In the case of both Alzheimer Disease and Prader-Willi Syndrome, a set of plausible diseases were identified that may warrant further exploration.
This study furthers seminal work by Swanson, et al. that demonstrated the potential for mining literature for putative correlations. Using a vector space modeling approach, information from both biomedical literature and genomic resources (like GenBank) can be combined towards identification of putative correlations of interest. To this end, the relevance of the predicted diseases of interest in this study using the vector space modeling approach were validated based on supporting literature.
The results of this study suggest that a vector space model approach may be a useful means to identify potential relationships between complex diseases, and thereby enable the coordination of gene-based findings across multiple complex diseases.

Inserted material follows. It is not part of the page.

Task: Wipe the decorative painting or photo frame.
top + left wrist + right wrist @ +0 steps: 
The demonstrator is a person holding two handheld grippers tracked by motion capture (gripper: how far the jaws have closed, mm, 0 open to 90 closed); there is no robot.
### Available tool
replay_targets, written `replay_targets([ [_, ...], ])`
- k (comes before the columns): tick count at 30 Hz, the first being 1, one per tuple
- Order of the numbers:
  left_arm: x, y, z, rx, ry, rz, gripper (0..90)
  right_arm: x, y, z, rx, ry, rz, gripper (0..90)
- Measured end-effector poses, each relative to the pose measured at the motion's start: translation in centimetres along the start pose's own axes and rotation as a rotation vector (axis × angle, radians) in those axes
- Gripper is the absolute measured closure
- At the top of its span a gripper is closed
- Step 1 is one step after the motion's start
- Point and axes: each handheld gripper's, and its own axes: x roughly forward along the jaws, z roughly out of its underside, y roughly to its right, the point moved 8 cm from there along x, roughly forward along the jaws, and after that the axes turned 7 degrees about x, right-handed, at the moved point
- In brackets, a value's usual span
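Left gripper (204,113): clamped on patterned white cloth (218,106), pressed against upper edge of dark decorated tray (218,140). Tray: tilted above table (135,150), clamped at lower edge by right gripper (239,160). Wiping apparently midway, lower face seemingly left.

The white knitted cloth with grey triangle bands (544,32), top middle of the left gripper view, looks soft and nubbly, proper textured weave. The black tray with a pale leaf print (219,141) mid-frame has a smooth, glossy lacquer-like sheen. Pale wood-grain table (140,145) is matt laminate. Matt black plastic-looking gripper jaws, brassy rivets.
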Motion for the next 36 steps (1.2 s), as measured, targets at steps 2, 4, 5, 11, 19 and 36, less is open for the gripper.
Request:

疾病与其致病基因之间的关系可能很复杂,尤其是多基因疾病。进一步加剧这些疾病研究挑战的是,许多基因可能与多种疾病有因果关系。本研究通过采用信息检索领域首创的方法——向量空间模型,探索了疾病之间的关系。
开发了一种向量空间模型方法,该方法跨越三个知识库(在线孟德尔遗传数据库、GenBank 和 Medline)推断基因疾病知识。然后,该方法用于识别两个目标疾病(阿尔茨海默病和普拉德-威利综合征)的潜在相关疾病。
在阿尔茨海默病和普拉德-威利综合征的情况下,确定了一组可能需要进一步探索的合理疾病。
本研究进一步推进了 Swanson 等人的开创性工作,证明了从文献中挖掘潜在相关性的潜力。通过向量空间建模方法,可以将来自生物医学文献和基因组资源(如 GenBank)的信息结合起来,以识别潜在的相关感兴趣的相关性。为此,本研究使用向量空间建模方法对预测的相关疾病的相关性进行了验证,以支持文献。
本研究结果表明,向量空间模型方法可能是一种识别复杂疾病之间潜在关系的有用方法,从而能够协调多个复杂疾病中的基因发现。